Running LLMs Locally: An Honest Review
I tried running LLMs locally on an RTX 4070 Ti. Here's the gap between expectations and reality.
The API Bill Made Me Flinch
When my monthly API costs hit around $110, I thought "this can't keep going." My RTX 4070 Ti was sitting under my desk doing nothing when I wasn't gaming, so why not put it to work? Installed Ollama, downloaded a model, got my first terminal response in exactly 23 minutes. (I timed it.)
Then reality set in.
Installation Is Genuinely Easy Now
I'll give it that. In 2024, you had to deal with GGUF file conversion, quantization, all sorts of headaches. Now it's ollama pull llama3.3:70b-q4 and you're done.
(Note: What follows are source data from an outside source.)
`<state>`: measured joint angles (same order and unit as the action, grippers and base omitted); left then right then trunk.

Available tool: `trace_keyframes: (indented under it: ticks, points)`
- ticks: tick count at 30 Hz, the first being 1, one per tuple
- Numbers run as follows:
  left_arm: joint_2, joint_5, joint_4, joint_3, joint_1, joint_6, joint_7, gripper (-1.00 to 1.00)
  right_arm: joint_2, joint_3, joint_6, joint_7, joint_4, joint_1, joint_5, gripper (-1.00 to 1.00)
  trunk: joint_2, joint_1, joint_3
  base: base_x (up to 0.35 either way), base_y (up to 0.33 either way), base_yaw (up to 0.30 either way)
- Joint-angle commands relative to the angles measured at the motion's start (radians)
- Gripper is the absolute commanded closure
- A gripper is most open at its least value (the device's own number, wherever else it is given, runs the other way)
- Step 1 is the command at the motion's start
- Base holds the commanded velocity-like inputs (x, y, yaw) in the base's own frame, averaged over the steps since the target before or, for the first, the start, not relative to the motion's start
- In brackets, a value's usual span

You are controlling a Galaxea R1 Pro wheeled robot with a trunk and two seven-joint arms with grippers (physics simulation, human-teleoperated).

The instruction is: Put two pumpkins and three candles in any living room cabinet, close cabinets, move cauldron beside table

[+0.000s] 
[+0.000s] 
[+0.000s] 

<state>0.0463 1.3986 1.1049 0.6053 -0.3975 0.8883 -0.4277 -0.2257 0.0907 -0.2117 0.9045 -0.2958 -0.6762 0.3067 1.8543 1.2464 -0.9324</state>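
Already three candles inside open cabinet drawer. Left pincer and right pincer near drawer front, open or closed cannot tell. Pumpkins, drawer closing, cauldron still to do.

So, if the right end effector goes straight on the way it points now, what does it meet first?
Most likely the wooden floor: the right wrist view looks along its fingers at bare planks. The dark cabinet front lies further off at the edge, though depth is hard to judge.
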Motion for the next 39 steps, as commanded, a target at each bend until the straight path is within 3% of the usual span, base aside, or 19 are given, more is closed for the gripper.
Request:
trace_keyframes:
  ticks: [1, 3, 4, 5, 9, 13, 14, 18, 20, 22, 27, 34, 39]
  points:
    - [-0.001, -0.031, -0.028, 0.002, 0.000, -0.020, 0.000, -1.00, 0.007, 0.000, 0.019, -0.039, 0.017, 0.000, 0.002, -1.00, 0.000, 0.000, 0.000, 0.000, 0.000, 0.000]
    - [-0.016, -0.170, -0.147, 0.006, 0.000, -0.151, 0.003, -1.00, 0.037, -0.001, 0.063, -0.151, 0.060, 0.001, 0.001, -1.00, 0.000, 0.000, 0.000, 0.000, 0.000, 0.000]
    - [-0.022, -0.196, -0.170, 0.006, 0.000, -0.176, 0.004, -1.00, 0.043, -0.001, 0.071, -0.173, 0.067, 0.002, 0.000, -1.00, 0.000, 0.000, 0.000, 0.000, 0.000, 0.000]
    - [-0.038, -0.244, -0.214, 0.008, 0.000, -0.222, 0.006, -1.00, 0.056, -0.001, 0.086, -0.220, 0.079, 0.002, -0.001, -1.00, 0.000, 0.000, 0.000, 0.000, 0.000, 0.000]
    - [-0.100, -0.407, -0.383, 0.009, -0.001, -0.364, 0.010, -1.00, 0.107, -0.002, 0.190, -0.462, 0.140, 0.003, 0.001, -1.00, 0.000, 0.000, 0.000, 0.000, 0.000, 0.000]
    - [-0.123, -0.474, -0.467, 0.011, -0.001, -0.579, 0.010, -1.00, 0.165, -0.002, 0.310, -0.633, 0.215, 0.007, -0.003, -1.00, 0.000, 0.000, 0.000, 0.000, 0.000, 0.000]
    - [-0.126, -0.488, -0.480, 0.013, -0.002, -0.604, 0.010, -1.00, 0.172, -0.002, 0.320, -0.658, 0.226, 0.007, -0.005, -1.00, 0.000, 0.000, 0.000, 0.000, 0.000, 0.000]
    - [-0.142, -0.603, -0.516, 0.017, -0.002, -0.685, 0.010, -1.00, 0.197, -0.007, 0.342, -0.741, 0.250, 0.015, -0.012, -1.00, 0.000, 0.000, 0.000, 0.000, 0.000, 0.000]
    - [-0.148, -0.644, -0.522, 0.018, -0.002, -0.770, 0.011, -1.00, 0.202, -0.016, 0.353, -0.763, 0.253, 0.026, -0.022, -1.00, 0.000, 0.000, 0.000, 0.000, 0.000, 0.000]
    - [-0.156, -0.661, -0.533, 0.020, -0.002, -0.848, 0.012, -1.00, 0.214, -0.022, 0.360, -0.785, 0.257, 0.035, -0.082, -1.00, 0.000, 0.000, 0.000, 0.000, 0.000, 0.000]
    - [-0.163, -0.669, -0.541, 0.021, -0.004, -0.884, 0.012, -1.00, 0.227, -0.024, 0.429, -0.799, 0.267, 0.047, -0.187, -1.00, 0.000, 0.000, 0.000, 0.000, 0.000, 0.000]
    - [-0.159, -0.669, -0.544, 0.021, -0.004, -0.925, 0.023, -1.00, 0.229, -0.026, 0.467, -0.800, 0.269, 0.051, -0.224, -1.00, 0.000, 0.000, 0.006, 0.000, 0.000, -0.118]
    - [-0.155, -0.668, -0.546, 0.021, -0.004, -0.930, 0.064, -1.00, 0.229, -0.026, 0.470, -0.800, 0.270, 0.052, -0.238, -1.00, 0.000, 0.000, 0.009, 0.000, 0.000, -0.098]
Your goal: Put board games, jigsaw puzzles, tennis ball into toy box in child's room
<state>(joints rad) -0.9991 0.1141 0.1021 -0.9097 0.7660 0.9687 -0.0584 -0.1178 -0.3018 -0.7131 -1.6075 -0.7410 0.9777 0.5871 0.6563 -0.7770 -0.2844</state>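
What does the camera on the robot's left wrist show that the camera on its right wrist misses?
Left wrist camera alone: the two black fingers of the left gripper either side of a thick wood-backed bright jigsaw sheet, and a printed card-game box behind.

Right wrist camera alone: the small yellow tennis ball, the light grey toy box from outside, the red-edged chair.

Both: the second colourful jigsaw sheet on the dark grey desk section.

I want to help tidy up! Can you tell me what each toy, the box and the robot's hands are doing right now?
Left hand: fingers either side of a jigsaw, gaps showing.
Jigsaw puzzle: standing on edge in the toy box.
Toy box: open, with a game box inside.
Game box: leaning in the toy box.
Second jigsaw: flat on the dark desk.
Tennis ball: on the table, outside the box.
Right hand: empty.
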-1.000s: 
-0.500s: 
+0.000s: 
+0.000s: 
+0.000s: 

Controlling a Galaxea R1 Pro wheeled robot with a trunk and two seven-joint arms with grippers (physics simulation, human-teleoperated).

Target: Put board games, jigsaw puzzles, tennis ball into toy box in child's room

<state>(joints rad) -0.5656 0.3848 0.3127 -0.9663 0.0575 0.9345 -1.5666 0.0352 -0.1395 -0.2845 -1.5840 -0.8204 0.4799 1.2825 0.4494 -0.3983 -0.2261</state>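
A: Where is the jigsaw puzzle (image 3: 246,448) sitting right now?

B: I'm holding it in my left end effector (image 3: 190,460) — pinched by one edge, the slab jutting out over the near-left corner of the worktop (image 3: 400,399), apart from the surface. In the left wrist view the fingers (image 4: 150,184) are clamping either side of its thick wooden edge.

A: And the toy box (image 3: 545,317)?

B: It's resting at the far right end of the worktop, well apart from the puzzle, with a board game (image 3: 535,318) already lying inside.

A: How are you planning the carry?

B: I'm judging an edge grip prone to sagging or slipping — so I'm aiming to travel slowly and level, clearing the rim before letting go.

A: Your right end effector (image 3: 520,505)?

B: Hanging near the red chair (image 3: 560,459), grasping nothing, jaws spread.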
Just wait for the 40GB download.
Installation alone is arguably easier than npm install.
This Is Where Things Went Sideways
The problem is speed. My 4070 Ti has 12GB of VRAM, but the 70B model's q4 quantization weighs about 40GB. Doesn't fit in VRAM, so it offloads to CPU and RAM.
Result? Token generation at 3-5 tokens per second. Claude 4's API does 30-50. That's roughly 10x slower. Asking it to write a simple function takes 40 seconds for a complete response. At that point, I'm faster typing it myself. Welp.
Dropping to the 8B model gets you up to 25 tokens/sec, but code quality drops noticeably.
Same Prompt, Different Results
I gave both the same prompt: "implement a debounce function in TypeScript." Claude 4 delivered clean code with full generic type support. Llama 70B q4 produced working code plastered with any types. The 8B model gave me code that threw runtime errors. (Does it even know how generics work?)
Realistically, it's more of a coding reference than a coding assistant.
There Are Some Legit Use Cases Though
Completely useless? Not quite. I found three scenarios where it works. Working with sensitive internal code when you don't want to send it to external APIs. Cranking out similar CRUD patterns -- the 8B model handles that fine. And coding on a plane. Surprisingly useful with no internet.
But the Electric Bill...
Didn't see this one coming. GPU at full load pulls about 285W. Run it 8 hours a day and your monthly electric bill goes up $15-22. Plus the fan noise is insane. Ran the LLM during a video call and someone asked "are you at a construction site?"
Trying to save on API costs, paying it back in electricity. Honestly a bit infuriating.
Where I'm At Now
I haven't uninstalled Ollama. But honestly, I open it maybe once a week at best. A $15/month API subscription is overwhelmingly better value. Once 24GB VRAM GPUs become mainstream and model compression improves further, things might change. When that'll be, I have no idea. For now, I just use the API.